Assigned task
The word "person" may appear in some of the lines below. State how many lines contain it, and write only that number.

Input data
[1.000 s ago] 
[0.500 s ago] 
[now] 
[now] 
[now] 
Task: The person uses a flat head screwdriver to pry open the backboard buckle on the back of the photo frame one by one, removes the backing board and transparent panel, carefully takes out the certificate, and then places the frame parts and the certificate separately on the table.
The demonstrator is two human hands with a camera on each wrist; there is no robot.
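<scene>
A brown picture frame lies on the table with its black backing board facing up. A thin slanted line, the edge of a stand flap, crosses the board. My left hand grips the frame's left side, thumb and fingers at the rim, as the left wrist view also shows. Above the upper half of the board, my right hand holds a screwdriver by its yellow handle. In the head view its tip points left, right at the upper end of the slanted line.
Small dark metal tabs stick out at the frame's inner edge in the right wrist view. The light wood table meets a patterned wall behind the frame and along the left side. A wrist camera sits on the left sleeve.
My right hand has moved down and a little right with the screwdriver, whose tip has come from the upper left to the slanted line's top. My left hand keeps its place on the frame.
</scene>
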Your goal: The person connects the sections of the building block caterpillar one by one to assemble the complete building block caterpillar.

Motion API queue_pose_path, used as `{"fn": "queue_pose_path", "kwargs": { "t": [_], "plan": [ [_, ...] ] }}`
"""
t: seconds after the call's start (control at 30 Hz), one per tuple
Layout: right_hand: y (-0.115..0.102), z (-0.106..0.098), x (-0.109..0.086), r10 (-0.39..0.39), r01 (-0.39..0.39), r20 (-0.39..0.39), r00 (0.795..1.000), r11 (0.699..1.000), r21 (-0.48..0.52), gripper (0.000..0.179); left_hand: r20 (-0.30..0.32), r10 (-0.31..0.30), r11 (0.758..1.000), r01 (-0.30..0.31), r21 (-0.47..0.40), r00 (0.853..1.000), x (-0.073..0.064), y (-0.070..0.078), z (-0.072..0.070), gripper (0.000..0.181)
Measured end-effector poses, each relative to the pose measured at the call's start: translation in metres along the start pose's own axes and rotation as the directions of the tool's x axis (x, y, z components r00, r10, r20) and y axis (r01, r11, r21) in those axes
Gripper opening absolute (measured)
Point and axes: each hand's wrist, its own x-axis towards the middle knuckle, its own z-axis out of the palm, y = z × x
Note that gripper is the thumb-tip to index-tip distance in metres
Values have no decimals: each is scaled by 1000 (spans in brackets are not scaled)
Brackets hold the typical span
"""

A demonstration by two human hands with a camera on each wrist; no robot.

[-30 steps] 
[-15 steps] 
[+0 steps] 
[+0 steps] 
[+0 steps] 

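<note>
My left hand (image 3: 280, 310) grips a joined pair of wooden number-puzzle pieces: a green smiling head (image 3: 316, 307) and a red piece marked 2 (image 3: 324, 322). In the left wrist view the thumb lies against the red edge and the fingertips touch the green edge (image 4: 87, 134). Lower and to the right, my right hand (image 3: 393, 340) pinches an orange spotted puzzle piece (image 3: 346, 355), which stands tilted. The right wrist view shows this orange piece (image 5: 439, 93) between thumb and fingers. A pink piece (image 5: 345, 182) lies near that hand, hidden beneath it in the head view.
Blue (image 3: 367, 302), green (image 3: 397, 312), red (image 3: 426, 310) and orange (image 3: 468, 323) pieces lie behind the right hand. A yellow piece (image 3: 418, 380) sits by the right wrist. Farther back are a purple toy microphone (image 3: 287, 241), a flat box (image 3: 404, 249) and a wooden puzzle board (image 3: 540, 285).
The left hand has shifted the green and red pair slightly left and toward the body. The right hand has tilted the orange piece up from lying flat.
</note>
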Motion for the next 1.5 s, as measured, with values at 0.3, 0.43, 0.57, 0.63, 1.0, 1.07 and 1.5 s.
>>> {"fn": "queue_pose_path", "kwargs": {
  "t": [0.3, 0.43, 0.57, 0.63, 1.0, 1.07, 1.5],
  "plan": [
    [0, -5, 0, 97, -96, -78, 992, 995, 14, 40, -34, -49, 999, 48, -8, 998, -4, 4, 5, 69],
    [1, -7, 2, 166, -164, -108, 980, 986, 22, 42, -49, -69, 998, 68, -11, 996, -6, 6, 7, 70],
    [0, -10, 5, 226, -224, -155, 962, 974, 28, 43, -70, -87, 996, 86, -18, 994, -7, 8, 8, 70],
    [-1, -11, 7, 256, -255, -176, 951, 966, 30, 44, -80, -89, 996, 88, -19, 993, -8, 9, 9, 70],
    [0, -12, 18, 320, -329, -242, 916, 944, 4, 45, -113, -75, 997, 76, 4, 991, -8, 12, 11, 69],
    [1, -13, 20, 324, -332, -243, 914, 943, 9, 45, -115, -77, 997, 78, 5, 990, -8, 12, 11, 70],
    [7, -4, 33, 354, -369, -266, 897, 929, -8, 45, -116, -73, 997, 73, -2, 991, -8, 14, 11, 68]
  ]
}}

Reply to the task
2